Do you mean this "balancenuma v4" patch attributed to you:

 Subject: mm: Numa: Use a two-stage filter to restrict pages being migrated for unlikely task<->node relationships
 From: Mel Gorman <mgorman@...e.de>
 Date: Wed, 21 Nov 2012 10:21:42 +0000

 ...

 Signed-off-by: Mel Gorman <mgorman@...e.de>

which has:

                /*
                 * Multi-stage node selection is used in conjunction
                 * with a periodic migration fault to build a temporal
                 * task<->page relation.

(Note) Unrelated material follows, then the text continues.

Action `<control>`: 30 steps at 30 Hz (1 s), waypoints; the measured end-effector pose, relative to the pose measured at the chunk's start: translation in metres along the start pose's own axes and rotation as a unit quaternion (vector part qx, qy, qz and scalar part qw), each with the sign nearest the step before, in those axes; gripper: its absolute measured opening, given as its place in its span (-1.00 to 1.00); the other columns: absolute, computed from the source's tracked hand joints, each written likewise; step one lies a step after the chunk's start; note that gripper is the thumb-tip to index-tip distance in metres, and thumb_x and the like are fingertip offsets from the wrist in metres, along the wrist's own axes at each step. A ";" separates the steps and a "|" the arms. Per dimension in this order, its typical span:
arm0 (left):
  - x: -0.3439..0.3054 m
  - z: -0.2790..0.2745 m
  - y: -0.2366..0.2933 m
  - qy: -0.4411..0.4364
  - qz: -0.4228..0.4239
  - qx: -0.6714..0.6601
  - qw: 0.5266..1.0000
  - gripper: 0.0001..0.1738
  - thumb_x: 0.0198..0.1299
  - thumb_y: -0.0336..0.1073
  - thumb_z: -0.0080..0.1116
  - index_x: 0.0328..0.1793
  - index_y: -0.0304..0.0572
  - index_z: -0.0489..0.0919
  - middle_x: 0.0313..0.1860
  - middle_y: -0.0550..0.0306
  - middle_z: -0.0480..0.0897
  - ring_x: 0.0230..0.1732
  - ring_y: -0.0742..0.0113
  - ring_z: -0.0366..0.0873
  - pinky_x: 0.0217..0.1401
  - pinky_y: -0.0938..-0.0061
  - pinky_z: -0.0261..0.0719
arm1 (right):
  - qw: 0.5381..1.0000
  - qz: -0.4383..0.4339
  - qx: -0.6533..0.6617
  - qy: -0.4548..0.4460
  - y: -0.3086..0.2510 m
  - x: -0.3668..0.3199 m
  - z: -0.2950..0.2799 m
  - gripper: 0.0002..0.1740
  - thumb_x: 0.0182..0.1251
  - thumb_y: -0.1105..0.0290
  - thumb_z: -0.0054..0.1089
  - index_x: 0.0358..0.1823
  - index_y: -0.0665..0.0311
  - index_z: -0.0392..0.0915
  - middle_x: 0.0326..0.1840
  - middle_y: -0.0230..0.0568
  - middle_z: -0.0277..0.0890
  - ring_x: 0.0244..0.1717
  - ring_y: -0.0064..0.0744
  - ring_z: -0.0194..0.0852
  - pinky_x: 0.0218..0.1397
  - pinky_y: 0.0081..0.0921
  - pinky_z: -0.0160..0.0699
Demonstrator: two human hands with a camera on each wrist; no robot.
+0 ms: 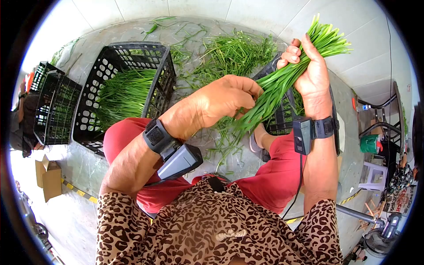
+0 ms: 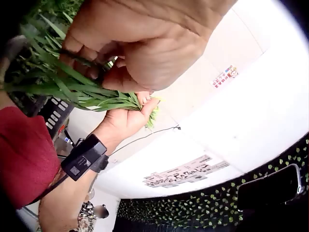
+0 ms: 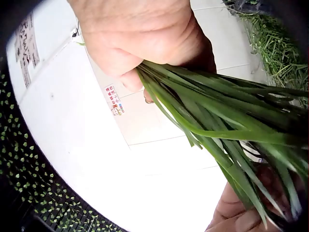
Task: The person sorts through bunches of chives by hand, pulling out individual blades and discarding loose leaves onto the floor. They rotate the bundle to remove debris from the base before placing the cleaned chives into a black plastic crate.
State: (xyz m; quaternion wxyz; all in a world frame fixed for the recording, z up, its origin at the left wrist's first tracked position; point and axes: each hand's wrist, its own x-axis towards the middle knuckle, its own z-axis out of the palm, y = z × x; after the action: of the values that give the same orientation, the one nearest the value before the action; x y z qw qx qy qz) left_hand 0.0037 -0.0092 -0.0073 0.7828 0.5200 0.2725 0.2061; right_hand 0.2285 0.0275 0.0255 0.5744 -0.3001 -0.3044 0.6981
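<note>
A thick bunch of garlic chives (image 1: 287, 79) slants across the head view, its pale cut ends up at the right and its leaf tips hanging lower left. My right hand (image 1: 314, 73) grips it near the pale ends, thumb pointing up along the stems. Lower down, my left hand (image 1: 229, 99) has curled fingers that pinch leaves at the side of the bunch. Leaves pass between the thumb and fingers of the left hand (image 2: 145, 48) in the left wrist view. From the right hand (image 3: 149, 36), the chives (image 3: 207, 106) fan out in the right wrist view.
At left a black crate (image 1: 152, 92) holds chives laid lengthwise (image 1: 123, 95). Loose trimmed leaves (image 1: 238, 51) are heaped on the floor ahead. Another black crate (image 1: 278, 126) stands behind the bunch. Further left are more crates (image 1: 55, 106), a person's arm and a cardboard box (image 1: 48, 179).
</note>
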 end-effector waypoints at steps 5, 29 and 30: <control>0.002 0.000 -0.001 -0.022 -0.001 -0.055 0.998 -0.84 0.20 -0.35 0.05 -0.14 -0.21 0.55 -0.36 0.35 0.55 -0.40 0.61 0.40 -0.39 0.69 0.31 | 1.000 0.003 -0.003 0.003 0.001 0.000 0.001 -0.68 0.33 0.09 0.12 -0.30 0.22 0.41 -0.52 -0.46 0.27 -0.52 -0.58 0.27 -0.28 -0.36 0.43; 0.005 0.004 -0.006 0.057 -0.012 -0.046 0.997 -0.86 0.21 -0.26 0.14 -0.25 -0.17 0.58 -0.49 0.40 0.51 -0.55 0.64 0.34 -0.51 0.70 0.24 | 0.999 0.010 -0.031 -0.006 0.007 -0.001 0.007 -0.68 0.33 0.10 0.11 -0.28 0.23 0.41 -0.55 -0.47 0.28 -0.52 -0.57 0.28 -0.28 -0.39 0.42; 0.006 0.004 -0.007 0.060 -0.011 -0.045 0.997 -0.88 0.20 -0.28 0.14 -0.26 -0.16 0.58 -0.49 0.40 0.52 -0.55 0.64 0.35 -0.51 0.70 0.25 | 0.999 0.011 -0.031 -0.008 0.008 -0.001 0.007 -0.68 0.33 0.10 0.12 -0.28 0.22 0.41 -0.55 -0.48 0.28 -0.52 -0.57 0.28 -0.28 -0.39 0.42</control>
State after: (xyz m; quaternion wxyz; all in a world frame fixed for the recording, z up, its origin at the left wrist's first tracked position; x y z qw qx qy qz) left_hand 0.0110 -0.0112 -0.0139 0.7899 0.4679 0.3151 0.2403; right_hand 0.2185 0.0244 0.0242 0.5546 -0.3154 -0.3269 0.6972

By using a two-stage filter we
                 * remove short/unlikely relations.
                 *
                 * Using P(p) ~ n_p / n_t as per frequentist
                 * probability, we can equate a task's usage of a
                 * particular page (n_p) per total usage of this
                 * page (n_t) (in a given time-span) to a probability.
                 *
                 * Our periodic faults will sample this probability and
                 * getting the same result twice in a row, given these
                 * samples are fully independent, is then given by
                 * P(n)^2, provided our sample period is sufficiently
                 * short compared to the usage pattern.
                 *
                 * This quadric squishes small probabilities, making
                 * it less likely we act on an unlikely task<->page
                 * relation.

This looks very similar to the code and text that Peter wrote 
for numa/core:

/*
 * Multi-stage node selection is used in conjunction with a periodic
 * migration fault to build a temporal task<->page relation. By
 * using a two-stage filter we remove short/unlikely relations.
 *
 * Using P(p) ~ n_p / n_t as per frequentist probability, we can
 * equate a task's usage of a particular page (n_p) per total usage
 * of this page (n_t) (in a given time-span) to a probability.
 *
 * Our periodic faults will then sample this probability and getting
 * the same result twice in a row, given these samples are fully
 * independent, is then given by P(n)^2, provided our sample period
 * is sufficiently short compared to the usage pattern.
 *
 * This quadric squishes small probabilities, making it less likely
 * we act on an unlikely task<->page relation.
 *
 * Return the best node ID this page should be on, or -1 if it should
 * stay where it is.
 */

see commit:

  30f93abc6cb3 sched, numa, mm: Add the scanning page fault machinery

?

I think it's the very same concept - yours is taken from an 
older sched/numa commit and attributed to yourself? [If so then 
please fix the attribution.]

We have the same filter in numa/core - because we wrote it (FYI, 
I wrote bits of the last_cpu variant in numa/core), yet our 
numa01 performance is much better than the one of balancenuma.